The tree had been marked for timber. The boy had brought her to see it before it was felled. That was his job.
Extract – Part 2
Prologue Continued…
After the Kargil War, October 1999.
The Wonder House sits low in the water on the edge of Nagin Lake in Srinagar, the summer capital of Kashmir. One corner is made from seasoned Kashmiri cedar that is a little older than the wood of the rest of the boat. It panels the lakeside edge of the sitting room. At about the time when girls from Eve’s Garden School paddle home across the lake in their lotus leaf-green uniforms, afternoon light crosses the room and rests in the corner, saturating the wood. After the girls have gone, the outlines of the furniture in the sitting room begin to fade and disintegrate into the sliding light. It crosses the room in a retreating diagonal until only a small table in the corner made of older wood remains suspended in the last of the day, just where particles of dust circle in the retreating bands of light.

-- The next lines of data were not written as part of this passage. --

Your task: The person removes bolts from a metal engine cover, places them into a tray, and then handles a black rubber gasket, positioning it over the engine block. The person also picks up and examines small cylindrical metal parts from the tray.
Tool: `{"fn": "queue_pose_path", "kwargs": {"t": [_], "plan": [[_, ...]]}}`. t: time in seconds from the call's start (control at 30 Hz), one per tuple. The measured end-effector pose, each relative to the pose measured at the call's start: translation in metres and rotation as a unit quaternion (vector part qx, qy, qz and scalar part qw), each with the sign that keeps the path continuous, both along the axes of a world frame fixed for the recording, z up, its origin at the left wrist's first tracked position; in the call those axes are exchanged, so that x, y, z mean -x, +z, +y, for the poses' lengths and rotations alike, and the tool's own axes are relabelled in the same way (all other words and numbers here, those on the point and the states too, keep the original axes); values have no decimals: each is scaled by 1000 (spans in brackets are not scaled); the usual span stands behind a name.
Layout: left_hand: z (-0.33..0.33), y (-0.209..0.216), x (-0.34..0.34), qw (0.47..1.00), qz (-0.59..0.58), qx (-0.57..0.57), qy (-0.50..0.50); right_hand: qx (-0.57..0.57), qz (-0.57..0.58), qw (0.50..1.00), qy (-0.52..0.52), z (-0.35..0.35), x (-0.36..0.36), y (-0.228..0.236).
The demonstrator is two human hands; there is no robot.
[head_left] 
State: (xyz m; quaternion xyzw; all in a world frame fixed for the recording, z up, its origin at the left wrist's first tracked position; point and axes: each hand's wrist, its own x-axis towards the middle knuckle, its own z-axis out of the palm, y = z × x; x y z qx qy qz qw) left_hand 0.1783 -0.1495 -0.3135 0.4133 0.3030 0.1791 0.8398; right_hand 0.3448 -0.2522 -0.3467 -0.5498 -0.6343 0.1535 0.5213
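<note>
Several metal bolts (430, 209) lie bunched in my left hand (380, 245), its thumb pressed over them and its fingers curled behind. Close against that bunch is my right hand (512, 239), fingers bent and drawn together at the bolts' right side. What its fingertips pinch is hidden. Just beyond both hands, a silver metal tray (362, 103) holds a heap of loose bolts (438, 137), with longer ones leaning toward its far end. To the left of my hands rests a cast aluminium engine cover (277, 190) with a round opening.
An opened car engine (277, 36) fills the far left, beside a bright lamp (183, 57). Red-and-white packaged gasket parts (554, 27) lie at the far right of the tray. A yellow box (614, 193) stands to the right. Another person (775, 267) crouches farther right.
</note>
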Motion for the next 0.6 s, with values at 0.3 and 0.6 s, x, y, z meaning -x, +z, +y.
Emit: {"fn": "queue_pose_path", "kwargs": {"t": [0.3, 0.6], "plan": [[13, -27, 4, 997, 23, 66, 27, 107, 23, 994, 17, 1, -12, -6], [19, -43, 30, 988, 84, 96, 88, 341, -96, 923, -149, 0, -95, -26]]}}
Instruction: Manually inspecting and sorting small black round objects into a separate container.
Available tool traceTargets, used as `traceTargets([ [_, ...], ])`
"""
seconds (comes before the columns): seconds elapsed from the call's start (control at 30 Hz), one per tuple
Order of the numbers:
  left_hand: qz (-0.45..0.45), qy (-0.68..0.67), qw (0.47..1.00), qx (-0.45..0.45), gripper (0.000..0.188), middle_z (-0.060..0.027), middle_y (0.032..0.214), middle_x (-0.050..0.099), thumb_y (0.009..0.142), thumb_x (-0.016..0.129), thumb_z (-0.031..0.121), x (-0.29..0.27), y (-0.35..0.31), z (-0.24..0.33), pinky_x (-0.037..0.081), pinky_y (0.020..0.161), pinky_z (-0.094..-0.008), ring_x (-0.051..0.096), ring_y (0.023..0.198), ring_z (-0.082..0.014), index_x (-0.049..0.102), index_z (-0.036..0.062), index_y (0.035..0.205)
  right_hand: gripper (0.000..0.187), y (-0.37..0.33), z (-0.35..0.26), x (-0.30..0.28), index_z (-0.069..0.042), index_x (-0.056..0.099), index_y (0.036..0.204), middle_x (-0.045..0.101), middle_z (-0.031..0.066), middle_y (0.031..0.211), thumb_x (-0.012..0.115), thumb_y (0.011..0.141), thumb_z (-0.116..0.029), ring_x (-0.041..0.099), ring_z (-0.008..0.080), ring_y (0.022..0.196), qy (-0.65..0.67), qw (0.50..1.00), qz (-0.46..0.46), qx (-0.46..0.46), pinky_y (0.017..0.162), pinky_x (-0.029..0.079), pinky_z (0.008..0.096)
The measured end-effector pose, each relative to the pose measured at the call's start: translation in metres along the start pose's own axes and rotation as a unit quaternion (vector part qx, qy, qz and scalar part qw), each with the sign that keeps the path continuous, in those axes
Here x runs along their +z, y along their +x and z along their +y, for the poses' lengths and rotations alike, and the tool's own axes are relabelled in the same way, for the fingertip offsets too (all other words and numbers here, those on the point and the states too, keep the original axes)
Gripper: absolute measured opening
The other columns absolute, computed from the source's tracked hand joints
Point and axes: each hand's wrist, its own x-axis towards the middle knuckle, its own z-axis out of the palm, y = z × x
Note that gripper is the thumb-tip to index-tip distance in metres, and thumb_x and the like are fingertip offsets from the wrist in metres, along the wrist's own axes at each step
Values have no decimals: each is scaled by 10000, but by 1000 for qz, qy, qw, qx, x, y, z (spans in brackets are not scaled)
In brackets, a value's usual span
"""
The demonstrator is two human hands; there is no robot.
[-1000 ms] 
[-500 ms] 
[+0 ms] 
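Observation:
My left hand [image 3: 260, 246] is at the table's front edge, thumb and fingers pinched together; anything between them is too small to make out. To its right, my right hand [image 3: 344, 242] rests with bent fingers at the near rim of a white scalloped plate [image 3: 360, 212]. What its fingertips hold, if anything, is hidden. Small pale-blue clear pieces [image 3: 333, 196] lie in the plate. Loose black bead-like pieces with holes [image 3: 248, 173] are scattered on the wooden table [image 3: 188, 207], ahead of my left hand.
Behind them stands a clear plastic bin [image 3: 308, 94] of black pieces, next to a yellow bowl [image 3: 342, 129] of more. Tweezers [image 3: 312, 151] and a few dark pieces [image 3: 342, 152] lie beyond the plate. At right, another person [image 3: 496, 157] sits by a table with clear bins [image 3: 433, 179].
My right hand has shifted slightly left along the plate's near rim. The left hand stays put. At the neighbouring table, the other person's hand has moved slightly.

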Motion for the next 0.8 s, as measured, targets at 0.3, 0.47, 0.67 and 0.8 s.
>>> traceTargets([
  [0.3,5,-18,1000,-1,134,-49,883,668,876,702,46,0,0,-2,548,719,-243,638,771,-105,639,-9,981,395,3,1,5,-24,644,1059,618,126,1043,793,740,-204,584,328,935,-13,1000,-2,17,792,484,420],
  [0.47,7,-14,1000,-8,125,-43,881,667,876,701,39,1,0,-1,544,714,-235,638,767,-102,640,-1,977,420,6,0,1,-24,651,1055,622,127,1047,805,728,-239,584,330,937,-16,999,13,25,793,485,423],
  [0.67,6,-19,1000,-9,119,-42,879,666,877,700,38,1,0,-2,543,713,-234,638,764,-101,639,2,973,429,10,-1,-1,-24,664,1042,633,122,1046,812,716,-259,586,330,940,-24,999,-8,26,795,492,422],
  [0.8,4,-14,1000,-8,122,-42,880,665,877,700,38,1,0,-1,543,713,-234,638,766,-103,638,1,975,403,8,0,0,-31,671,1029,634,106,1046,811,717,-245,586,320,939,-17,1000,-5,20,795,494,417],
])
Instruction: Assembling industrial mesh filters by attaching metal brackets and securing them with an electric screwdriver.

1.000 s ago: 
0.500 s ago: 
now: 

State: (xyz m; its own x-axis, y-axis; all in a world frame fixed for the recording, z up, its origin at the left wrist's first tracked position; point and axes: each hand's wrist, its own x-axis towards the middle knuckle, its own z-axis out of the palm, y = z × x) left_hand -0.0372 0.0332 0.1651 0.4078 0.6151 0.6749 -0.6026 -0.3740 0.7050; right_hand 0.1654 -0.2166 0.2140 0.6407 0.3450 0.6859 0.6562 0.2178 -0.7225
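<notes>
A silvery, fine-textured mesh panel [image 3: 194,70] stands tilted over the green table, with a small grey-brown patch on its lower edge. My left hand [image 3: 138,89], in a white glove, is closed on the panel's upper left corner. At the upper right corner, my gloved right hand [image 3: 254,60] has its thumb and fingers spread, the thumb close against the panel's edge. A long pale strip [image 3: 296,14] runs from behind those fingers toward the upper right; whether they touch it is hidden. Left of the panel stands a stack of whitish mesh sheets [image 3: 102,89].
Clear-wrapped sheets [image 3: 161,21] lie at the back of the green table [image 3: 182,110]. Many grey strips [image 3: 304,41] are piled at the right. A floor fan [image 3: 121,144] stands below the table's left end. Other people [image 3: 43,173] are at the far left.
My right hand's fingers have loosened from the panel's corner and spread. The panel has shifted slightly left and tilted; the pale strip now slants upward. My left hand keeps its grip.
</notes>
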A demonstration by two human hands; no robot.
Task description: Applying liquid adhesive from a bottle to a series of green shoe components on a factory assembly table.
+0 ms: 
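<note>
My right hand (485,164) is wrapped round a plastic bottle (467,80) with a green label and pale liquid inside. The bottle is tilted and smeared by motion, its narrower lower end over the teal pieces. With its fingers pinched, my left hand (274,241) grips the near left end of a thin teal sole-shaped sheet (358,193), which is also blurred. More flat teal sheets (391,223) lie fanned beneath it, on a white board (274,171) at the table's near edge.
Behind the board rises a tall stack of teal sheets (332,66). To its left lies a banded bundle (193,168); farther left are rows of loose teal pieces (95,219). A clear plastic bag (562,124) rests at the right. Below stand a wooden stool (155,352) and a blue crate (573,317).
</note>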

The merchant who sold the cedar to the builder of the Wonder House had waited a long time to be rid of those timbers. He had begun to think he was stuck with them, that they were his punishment for trying to make money from a marked tree.
When insurgents in Kashmir are shot, or when
they kill soldiers, and when ordinary people are murdered in the crossfire under the thick cedars of the forests, the trees are singled out with a red cross on their bark. The foresters believe that wood is porous to emotion, to human pain and joy, and that to frame and clad a house, or to build a boat of timber from trees rooted under death is to curse the family who will live with those vibrations of violence held in the grain, the whorls and knots, like human scars.
Reviews
‘The Wonder House remains a novel that is always poised, often engrossing, and sometimes perceptive and moving. I, for one, will await her next novel with some eagerness.’
The Guardian
‘Hardy’s evident intimacy with and affection for the troubled landscape and people of her novel lend The Wonder House an air of distinction that sets it a little apart from the ordinary run of summer romances.’
The Times
‘Hardy, in the careful, objective style of documentary journalism, allows us to experience a society where ordinary lives come under persistent attack from those who would dictate to others how they might or might not live out their days.’
The Hudson Review
‘Hardy brings no baggage to the telling of the story; there is no question of taking sides or delivering covert sermons. This is basically a well-defined story with well-defined characters; it just so happens that the tale unfolds in Kashmir, imparting and infusing it with touches of beauty and pain.‘
The Hindu
Interviews
When the journalist Justine Hardy was sent to Kashmir in the early 1990s, she didn’t imagine that some 15 years later the conflict would be rumbling on and that she would even set her first novel there.
Justine joins Martha to talk about making a home with a Muslim family in a place that is considered a crucible of Islamic extremism and how the experience inspired her romantic book The Wonder House. Listen to the interview…
BBC Radio 4 Woman’s Hour interview with Justine on The Wonder House
(Please note you will need RealPlayer to listen to this item)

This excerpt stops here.